*Work task*: Extract, unchanged, every line from the top of the material below through the line with "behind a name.", and no more.

+ + + + + + +

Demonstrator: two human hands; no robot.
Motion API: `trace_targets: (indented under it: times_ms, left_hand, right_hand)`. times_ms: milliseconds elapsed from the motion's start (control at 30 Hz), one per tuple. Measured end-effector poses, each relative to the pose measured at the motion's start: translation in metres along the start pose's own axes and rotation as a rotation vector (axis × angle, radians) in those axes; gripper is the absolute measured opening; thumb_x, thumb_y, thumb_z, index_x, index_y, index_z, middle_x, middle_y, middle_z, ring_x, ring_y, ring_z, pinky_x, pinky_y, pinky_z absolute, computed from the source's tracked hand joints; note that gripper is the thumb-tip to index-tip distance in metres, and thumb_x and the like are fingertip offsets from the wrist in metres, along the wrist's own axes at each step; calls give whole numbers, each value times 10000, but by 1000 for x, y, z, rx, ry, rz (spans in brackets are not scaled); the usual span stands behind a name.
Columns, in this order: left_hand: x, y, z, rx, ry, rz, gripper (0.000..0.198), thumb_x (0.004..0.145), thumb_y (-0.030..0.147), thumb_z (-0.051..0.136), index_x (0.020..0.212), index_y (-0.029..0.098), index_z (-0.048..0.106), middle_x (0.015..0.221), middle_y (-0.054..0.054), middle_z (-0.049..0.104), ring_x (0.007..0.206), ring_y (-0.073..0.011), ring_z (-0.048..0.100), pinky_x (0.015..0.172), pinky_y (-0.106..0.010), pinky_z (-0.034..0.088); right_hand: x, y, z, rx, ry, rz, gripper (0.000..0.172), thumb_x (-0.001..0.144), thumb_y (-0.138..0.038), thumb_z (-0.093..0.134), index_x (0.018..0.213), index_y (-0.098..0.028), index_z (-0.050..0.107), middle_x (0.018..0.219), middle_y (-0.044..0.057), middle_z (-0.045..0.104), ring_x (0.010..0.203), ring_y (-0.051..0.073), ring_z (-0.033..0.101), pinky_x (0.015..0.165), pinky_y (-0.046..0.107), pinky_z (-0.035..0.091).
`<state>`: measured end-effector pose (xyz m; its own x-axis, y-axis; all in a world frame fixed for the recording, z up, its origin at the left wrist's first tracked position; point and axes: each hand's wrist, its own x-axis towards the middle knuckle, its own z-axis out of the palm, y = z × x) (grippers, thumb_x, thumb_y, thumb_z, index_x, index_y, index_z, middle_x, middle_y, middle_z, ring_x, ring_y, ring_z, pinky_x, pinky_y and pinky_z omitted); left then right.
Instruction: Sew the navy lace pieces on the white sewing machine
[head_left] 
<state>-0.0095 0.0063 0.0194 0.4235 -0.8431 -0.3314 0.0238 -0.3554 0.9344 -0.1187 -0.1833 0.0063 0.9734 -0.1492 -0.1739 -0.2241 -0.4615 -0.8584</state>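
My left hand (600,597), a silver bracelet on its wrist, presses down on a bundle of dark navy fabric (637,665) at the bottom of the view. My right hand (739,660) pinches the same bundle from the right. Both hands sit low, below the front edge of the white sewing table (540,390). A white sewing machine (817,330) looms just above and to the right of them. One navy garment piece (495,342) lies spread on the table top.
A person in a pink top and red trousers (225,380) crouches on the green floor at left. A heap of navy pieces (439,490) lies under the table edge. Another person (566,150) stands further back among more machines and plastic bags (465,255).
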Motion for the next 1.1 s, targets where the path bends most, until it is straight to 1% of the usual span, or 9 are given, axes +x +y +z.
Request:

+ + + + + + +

*Written response*:
Demonstrator: two human hands; no robot.
Motion API: `trace_targets: (indented under it: times_ms, left_hand, right_hand)`. times_ms: milliseconds elapsed from the motion's start (control at 30 Hz), one per tuple. Measured end-effector poses, each relative to the pose measured at the motion's start: translation in metres along the start pose's own axes and rotation as a rotation vector (axis × angle, radians) in those axes; gripper is the absolute measured opening; thumb_x, thumb_y, thumb_z, index_x, index_y, index_z, middle_x, middle_y, middle_z, ring_x, ring_y, ring_z, pinky_x, pinky_y, pinky_z absolute, computed from the source's tracked hand joints; note that gripper is the thumb-tip to index-tip distance in metres, and thumb_x and the like are fingertip offsets from the wrist in metres, along the wrist's own axes at each step; calls give whole numbers, each value times 10000, but by 1000 for x, y, z, rx, ry, rz (spans in brackets are not scaled); the usual span stands behind a name.

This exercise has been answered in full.